À plusieurs reprises, le jeune homme avait failli être victime d’accidents singuliers ; sa vie même avait été mise en péril.

Ces accidents avaient été si habilement préparés que Gaston, avec l’insouciance naturelle à son âge, et d’ailleurs doué d’une bravoure à toute épreuve, racontait en riant à son grand-père, qui, lui, hochait tristement la tête en l’écoutant, comment, emporté par un cheval devenu subitement furieux, il avait failli se briser sur les rochers ; comment, une autre fois, en faisant des armes avec le comte de Medina Sidonia, jeune homme à peu prés de son âge et son grand ami, le fleuret du comte s’était tout à coup démoucheté sans qu’on sût à quoi attribuer cet accident, et que peu s’en était fallu qu’il fût traversé de part en part.

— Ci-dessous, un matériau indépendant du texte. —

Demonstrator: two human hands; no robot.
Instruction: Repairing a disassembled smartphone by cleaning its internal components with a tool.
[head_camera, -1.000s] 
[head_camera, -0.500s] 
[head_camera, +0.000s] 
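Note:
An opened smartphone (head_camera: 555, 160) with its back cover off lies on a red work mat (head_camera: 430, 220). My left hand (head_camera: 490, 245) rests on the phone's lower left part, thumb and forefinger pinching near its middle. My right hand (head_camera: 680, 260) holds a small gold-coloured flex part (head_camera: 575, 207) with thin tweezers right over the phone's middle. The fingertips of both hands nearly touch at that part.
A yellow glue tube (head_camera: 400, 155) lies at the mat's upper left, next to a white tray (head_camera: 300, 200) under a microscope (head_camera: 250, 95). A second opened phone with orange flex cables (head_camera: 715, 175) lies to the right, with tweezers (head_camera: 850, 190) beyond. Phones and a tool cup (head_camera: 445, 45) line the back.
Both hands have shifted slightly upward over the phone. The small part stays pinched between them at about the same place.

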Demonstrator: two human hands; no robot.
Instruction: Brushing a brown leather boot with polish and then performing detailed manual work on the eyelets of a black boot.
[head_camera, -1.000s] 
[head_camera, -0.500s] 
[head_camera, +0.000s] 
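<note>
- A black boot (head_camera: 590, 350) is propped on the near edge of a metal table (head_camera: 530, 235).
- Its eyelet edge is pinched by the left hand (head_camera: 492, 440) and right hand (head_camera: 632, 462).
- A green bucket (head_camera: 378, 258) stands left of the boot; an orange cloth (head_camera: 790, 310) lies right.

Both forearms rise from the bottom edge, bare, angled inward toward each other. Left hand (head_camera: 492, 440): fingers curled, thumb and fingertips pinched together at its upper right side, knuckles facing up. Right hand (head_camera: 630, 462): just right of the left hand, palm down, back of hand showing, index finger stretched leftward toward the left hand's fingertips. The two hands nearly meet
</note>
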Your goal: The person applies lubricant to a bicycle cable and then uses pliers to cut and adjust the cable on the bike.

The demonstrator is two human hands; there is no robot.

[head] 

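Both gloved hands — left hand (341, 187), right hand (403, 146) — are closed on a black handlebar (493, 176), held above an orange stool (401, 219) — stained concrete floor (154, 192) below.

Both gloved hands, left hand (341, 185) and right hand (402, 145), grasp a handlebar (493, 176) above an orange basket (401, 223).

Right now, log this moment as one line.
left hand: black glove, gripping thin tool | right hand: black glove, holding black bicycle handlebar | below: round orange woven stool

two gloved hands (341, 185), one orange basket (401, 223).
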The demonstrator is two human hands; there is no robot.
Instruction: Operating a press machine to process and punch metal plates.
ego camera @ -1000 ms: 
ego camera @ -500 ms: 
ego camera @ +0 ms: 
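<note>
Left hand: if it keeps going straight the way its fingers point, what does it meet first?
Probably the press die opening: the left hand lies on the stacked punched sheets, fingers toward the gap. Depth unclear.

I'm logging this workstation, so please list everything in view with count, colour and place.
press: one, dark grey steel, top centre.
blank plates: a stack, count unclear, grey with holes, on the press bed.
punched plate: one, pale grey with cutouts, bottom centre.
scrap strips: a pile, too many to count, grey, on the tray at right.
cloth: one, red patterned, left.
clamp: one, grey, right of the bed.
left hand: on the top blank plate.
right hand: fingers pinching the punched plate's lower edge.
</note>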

Une autre fois, à la chasse, des balles avaient sifflé à ses oreilles sans qu’il fut possible de découvrir celui ou ceux qui avaient commis cette maladresse.

Enfin l’ensemble de tous ces faits était effrayant et donnait fort à penser au vieux duc.

Les choses en étaient là, lorsqu’un matin du mois de mai 1750, le comte Gaston arriva à l’improviste à Tormenar, où, depuis près d’une année, il n’avait pas mis les pieds.

Le duc de Biscaye, prévenu par un de ses serviteurs, se hâta d’aller à la rencontre du jeune homme, qui, en apercevant son grand-père, sauta à bas de son cheval et se jeta dans ses bras en accablant de ces caresses filiales si douces au cœur des vieillards.

Puis le jeune homme offrit son bras au duc, et tous deux remontèrent doucement dans les appartements.